[Records excerpted from a collection]
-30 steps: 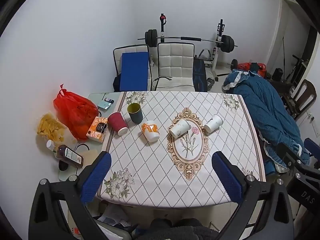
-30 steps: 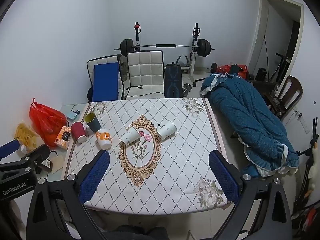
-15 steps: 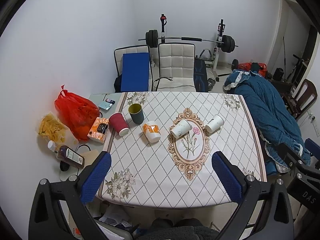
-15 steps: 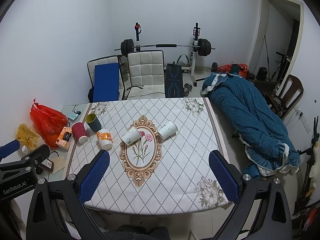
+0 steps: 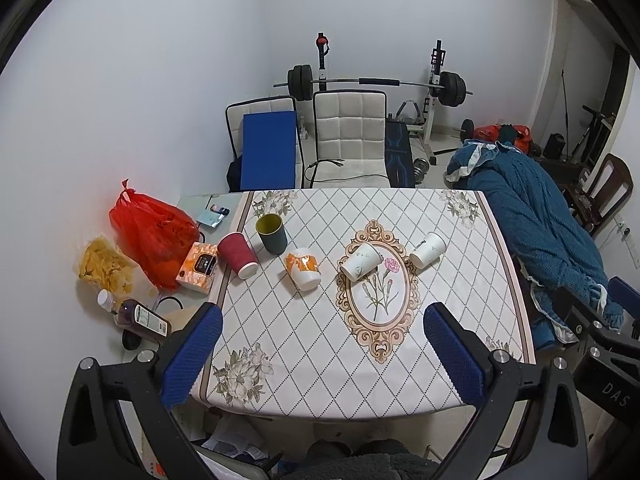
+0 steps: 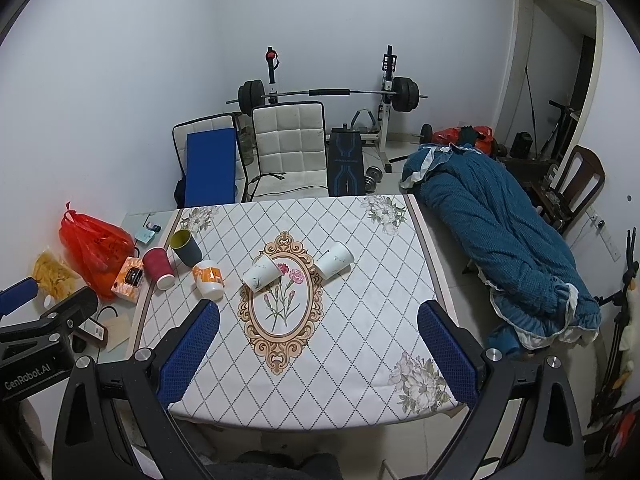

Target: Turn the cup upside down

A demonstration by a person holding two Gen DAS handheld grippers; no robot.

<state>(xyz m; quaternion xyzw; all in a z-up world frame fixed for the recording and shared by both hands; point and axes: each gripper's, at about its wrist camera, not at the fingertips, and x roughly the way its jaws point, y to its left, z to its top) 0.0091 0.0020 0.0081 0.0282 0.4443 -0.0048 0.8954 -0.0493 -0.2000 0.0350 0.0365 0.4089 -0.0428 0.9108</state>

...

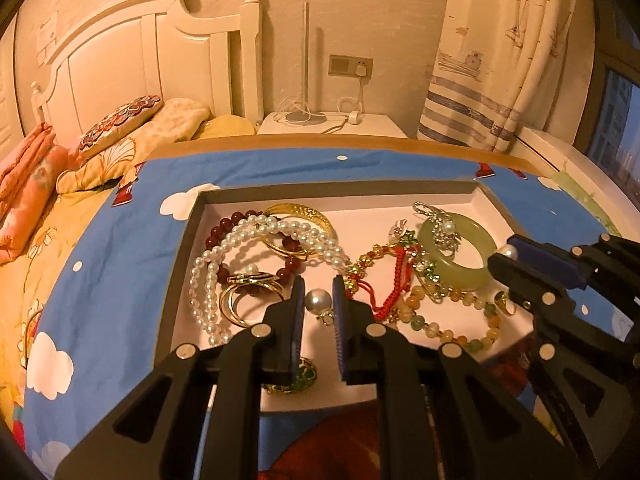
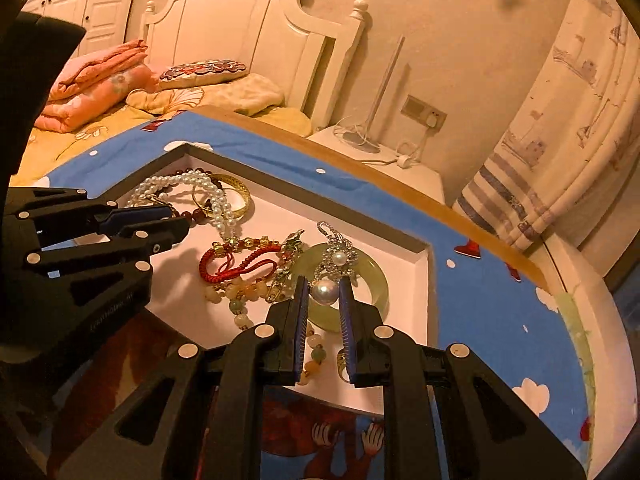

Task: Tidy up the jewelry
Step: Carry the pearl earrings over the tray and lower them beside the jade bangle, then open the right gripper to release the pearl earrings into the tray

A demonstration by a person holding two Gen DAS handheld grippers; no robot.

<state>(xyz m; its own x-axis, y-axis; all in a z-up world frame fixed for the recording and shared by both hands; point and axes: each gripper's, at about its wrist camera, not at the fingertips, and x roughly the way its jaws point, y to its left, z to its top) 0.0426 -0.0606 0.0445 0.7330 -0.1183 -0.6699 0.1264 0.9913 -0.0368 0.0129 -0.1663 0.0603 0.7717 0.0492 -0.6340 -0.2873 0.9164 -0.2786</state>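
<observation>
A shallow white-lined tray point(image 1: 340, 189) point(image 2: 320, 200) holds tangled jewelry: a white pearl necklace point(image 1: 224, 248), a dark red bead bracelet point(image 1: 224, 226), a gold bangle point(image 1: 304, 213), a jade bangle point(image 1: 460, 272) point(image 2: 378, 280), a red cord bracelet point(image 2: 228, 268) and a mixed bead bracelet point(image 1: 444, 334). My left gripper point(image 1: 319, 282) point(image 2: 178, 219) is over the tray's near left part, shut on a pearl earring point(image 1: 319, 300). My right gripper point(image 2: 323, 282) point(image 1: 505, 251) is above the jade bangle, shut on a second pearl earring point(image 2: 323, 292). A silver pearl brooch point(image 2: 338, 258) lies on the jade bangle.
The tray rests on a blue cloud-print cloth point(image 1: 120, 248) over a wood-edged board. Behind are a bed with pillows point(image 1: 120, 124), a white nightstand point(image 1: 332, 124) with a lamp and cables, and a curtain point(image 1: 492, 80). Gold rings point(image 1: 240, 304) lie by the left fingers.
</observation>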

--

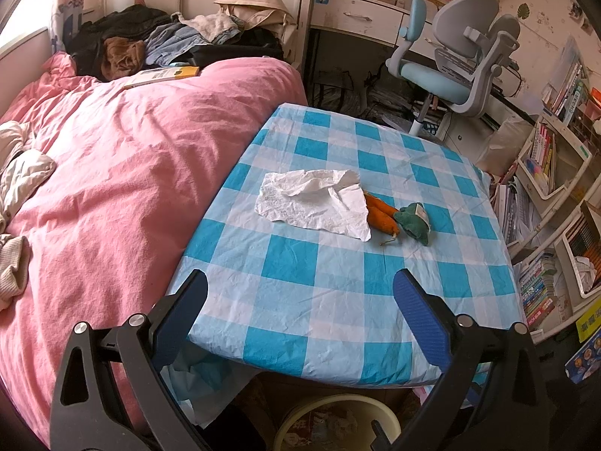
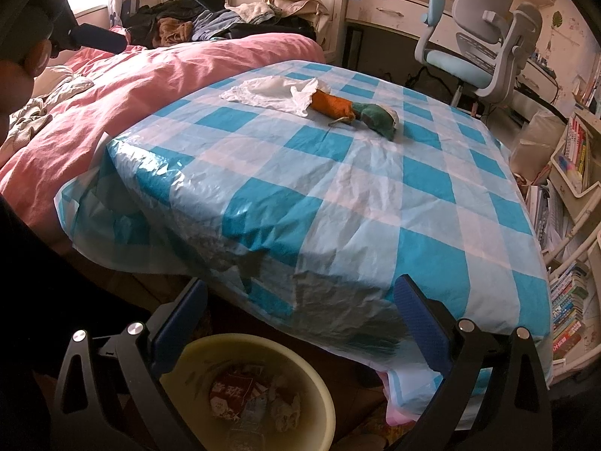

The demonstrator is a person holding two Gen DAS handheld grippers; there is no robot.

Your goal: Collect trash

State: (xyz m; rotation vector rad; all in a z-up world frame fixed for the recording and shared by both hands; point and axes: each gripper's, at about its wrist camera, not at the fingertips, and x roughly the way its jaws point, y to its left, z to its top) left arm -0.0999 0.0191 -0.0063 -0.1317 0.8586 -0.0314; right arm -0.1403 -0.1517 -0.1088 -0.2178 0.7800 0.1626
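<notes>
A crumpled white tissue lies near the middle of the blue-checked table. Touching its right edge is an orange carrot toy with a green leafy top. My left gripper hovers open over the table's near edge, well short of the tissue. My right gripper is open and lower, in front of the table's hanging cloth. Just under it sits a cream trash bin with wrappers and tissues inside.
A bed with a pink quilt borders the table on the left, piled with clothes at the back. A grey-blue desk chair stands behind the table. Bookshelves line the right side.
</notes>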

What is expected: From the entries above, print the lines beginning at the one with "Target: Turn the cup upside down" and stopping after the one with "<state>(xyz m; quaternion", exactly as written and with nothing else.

Written response:
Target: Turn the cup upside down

A demonstration by a person holding two Gen DAS handheld grippers; no robot.

<state>(xyz m; quaternion xyzw; all in a z-up world frame fixed for the recording and shared by both hands; point and axes: each gripper's, at about its wrist camera, not at the fingertips, and x roughly the way its jaws point, y to its left, z to its top) 0.0091 0.0020 0.0081 0.0282 0.4443 -0.0048 0.8954 -0.0493 -0.2000 0.0350 0.0365 0.4089 -0.0428 0.9108</state>

No more output is expected here.